By Saurrav Sood
Dividends are the distribution of profits of the company to its shareholders. The term dividend has been defined in Section 2(22) in an inclusive manner which includes ‘Distribution of accumulated profits to shareholders’. The taxability of dividends has undergone changes over the past few years both from the perspective of an Indian company declaring dividends and an Indian company receiving dividends from a foreign company.
A. Taxability of dividends received from a foreign company can be covered under two different scenarios:
1. Dividend is received by an Indian company or an individual from shares of a foreign company – Where such dividend is taxable as income from other sources, the rate of tax applicable shall be the rate which is applicable to such Indian company. Further, in the case of an individual where the dividend income is taxable as income from other sources, the same shall be taxable as per the slab rates applicable to such an individual. From such tax calculated, where there is any incidence of withholding tax on such dividend received, the withholding tax can be availed as tax credit against the tax liability in India.
2. Dividend is received by an Indian company from shares of a specified foreign company – Where an Indian company holds 26% or more in nominal value of the equity share capital, then the foreign company becomes a foreign specified company and the dividend received by such foreign company was earlier taxable at a concessional rate of 15%1 on gross basis.
However, vide Finance Act, 2022, the provisions of Section 115BBD, which provides for such a concessional rate of tax, have been abolished and the beneficial rate of tax shall not apply. w.e.f. any assessment year beginning on or after the 1st day of April 2023.
B. Deduction from dividend income
Deduction of expenses from dividend income is dependent on how such income is assessable to tax.
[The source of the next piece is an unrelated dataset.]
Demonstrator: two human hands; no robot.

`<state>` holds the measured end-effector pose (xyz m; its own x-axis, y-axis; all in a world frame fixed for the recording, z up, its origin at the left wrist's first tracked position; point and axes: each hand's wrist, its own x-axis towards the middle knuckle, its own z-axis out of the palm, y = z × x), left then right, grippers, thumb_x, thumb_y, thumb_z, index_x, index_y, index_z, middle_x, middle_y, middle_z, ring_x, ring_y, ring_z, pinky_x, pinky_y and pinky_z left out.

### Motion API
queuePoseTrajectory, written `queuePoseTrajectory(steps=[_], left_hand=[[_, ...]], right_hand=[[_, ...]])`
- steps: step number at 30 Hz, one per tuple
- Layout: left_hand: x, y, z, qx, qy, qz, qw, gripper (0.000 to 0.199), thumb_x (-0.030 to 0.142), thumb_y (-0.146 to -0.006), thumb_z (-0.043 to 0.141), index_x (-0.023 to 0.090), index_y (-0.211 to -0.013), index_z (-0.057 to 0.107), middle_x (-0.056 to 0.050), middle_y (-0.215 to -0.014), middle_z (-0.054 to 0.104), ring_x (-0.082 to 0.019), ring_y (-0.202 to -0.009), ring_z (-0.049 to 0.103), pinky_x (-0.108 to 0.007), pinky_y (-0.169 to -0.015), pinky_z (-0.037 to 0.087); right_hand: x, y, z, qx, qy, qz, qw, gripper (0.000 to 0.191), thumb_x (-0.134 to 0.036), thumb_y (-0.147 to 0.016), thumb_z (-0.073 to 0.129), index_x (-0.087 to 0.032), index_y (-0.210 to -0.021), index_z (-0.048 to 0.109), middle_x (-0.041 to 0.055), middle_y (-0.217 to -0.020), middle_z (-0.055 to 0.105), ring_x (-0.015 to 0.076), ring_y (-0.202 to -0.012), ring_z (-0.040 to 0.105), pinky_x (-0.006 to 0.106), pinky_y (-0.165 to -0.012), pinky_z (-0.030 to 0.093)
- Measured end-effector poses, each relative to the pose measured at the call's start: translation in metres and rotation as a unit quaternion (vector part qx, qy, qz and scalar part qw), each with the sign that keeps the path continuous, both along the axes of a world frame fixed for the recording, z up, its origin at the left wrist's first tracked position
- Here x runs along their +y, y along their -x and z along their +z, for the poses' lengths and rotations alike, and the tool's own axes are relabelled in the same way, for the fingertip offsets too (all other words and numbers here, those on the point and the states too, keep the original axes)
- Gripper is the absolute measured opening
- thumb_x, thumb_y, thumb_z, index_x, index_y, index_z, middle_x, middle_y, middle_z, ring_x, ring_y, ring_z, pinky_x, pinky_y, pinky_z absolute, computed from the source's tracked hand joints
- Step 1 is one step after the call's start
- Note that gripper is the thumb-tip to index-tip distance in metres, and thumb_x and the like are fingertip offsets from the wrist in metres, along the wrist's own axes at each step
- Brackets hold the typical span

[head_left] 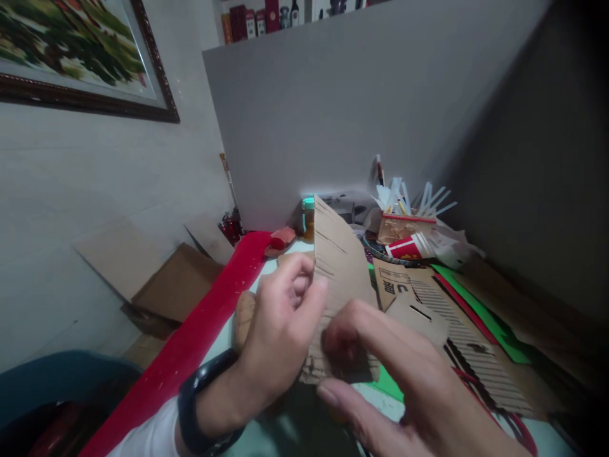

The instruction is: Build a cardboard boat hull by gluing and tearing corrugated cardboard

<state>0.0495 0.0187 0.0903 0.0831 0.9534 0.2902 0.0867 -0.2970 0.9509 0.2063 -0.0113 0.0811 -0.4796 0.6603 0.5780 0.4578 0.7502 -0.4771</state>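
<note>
our left hand pinches the edge of the slit cardboard piece upright above the table; our right hand curls, thumb and fingers parted, at its lower end. behind it stands a green-lidded jar; rightward lie printed cardboard and a red cup.

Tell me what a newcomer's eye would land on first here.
Likely the slit cardboard, upright mid-view, its left edge pinched by the left hand, the right hand low beside it. Next, the red strip down the left side, then the framed painting at upper left.
</note>
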Motion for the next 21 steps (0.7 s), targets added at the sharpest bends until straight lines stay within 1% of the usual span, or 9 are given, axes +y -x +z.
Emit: queuePoseTrajectory(steps=[3, 6, 8, 11, 13, 15, 17, 19, 21], left_hand=[[-0.0013, 0.0000, -0.0010, -0.021, 0.011, 0.000, 1.000, 0.013, 0.028, -0.094, 0.057, 0.023, -0.083, 0.051, 0.007, -0.062, 0.053, -0.008, -0.053, 0.044, -0.020, -0.050, 0.033], [-0.0024, 0.0001, -0.0017, -0.047, 0.010, -0.012, 0.999, 0.014, 0.026, -0.095, 0.056, 0.023, -0.083, 0.051, 0.008, -0.061, 0.054, -0.006, -0.050, 0.041, -0.017, -0.048, 0.033], [-0.0027, -0.0001, -0.0018, -0.047, 0.010, -0.008, 0.999, 0.013, 0.026, -0.096, 0.056, 0.023, -0.084, 0.052, 0.008, -0.061, 0.056, -0.006, -0.050, 0.041, -0.016, -0.048, 0.033], [-0.0025, -0.0007, -0.0016, -0.055, 0.025, -0.003, 0.998, 0.011, 0.030, -0.096, 0.058, 0.024, -0.088, 0.052, 0.008, -0.061, 0.055, -0.006, -0.051, 0.045, -0.017, -0.049, 0.033], [-0.0026, -0.0011, -0.0018, -0.083, 0.041, -0.012, 0.996, 0.011, 0.031, -0.095, 0.060, 0.025, -0.093, 0.052, 0.008, -0.063, 0.054, -0.007, -0.052, 0.046, -0.019, -0.050, 0.033], [-0.0036, -0.0015, -0.0025, -0.126, 0.067, -0.039, 0.989, 0.012, 0.034, -0.096, 0.060, 0.026, -0.098, 0.051, 0.007, -0.065, 0.054, -0.008, -0.054, 0.045, -0.021, -0.051, 0.032], [-0.0053, -0.0019, -0.0036, -0.166, 0.097, -0.080, 0.978, 0.014, 0.036, -0.096, 0.059, 0.026, -0.097, 0.050, 0.006, -0.067, 0.051, -0.009, -0.057, 0.042, -0.023, -0.054, 0.032], [-0.0073, -0.0020, -0.0051, -0.189, 0.119, -0.136, 0.965, 0.017, 0.037, -0.096, 0.059, 0.024, -0.091, 0.050, 0.005, -0.070, 0.045, -0.011, -0.063, 0.040, -0.025, -0.059, 0.033], [-0.0088, -0.0015, -0.0068, -0.192, 0.136, -0.204, 0.950, 0.022, 0.038, -0.095, 0.059, 0.022, -0.084, 0.048, 0.004, -0.074, 0.041, -0.012, -0.069, 0.037, -0.026, -0.064, 0.033]], right_hand=[[-0.0031, 0.0047, -0.0025, -0.003, -0.021, -0.019, 1.000, 0.014, -0.019, -0.091, 0.062, -0.022, -0.087, 0.049, 0.0000, -0.081, 0.054, 0.0164, -0.077, 0.056, 0.029, -0.071, 0.050], [-0.0048, 0.0061, -0.0064, -0.008, -0.044, -0.015, 0.999, 0.011, -0.016, -0.093, 0.057, -0.021, -0.087, 0.050, 0.0015, -0.081, 0.054, 0.0175, -0.077, 0.056, 0.031, -0.071, 0.049], [-0.0054, 0.0068, -0.0083, -0.012, -0.063, -0.021, 0.998, 0.011, -0.015, -0.093, 0.057, -0.020, -0.086, 0.051, 0.0027, -0.081, 0.054, 0.0186, -0.077, 0.055, 0.033, -0.070, 0.048], [-0.0073, 0.0085, -0.0082, -0.024, -0.069, -0.026, 0.997, 0.009, -0.013, -0.093, 0.057, -0.019, -0.089, 0.053, 0.0040, -0.083, 0.056, 0.0192, -0.079, 0.055, 0.033, -0.071, 0.048], [-0.0093, 0.0089, -0.0066, -0.016, -0.063, -0.030, 0.997, 0.010, -0.012, -0.094, 0.056, -0.020, -0.088, 0.052, 0.0026, -0.083, 0.055, 0.0179, -0.078, 0.055, 0.031, -0.071, 0.048], [-0.0106, 0.0078, -0.0048, -0.002, -0.047, -0.037, 0.998, 0.012, -0.014, -0.095, 0.056, -0.022, -0.087, 0.051, 0.0004, -0.081, 0.054, 0.0162, -0.076, 0.055, 0.028, -0.071, 0.048], [-0.0103, 0.0055, -0.0034, 0.025, -0.032, -0.038, 0.998, 0.010, -0.016, -0.095, 0.057, -0.022, -0.090, 0.051, -0.0009, -0.081, 0.054, 0.0144, -0.075, 0.057, 0.026, -0.070, 0.049], [-0.0081, 0.0025, -0.0020, 0.055, -0.015, -0.042, 0.998, 0.007, -0.017, -0.096, 0.057, -0.021, -0.094, 0.052, -0.0012, -0.083, 0.055, 0.0129, -0.075, 0.059, 0.024, -0.070, 0.049], [-0.0047, -0.0009, 0.0000, 0.078, 0.006, -0.044, 0.996, 0.006, -0.018, -0.097, 0.056, -0.021, -0.093, 0.052, -0.0018, -0.083, 0.056, 0.0111, -0.074, 0.058, 0.022, -0.068, 0.049]])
Where the dividend is taxable as business income in the hands of the recipient, the assessee can claim the deduction of all those expenditures which have been incurred directly to earn the dividend income. However, where such dividend is taxable under the head other sources, the taxpayer can only claim deduction towards interest expenditure incurred to earn that dividend income to the extent of 20% of total dividend income.
C. Foreign tax credit
There are multiple methods through which the credit of taxes paid outside India can be claimed here in India. These methods can be broadly classified as exemption method, credit method and underlying credit method.
India has recognized the concept of Foreign Tax Credit in the Income Tax Act where it is specifically addressed under section 90 and section 91 of the Income Tax Act.
Section 90 governs the tax credit for countries where India has entered into a tax treaty and while section 91 deals with credit for those cases where no tax treaty is in force with that overseas jurisdiction.
Further, Rule 128 of the Income Tax Rules provide for mechanism to avail the tax credit. Putting the provision of law in place vis the income in nature of dividend received from a US company share, it can be said that the tax deducted on such dividend paid in the US shall be available as a credit against India tax liability.
However, the taxes paid in the US on the profits earned before declaring dividends, and whether such tax shall be available as a credit (underlying tax credit) is a question that has no clarity under the existing foreign tax credit rules.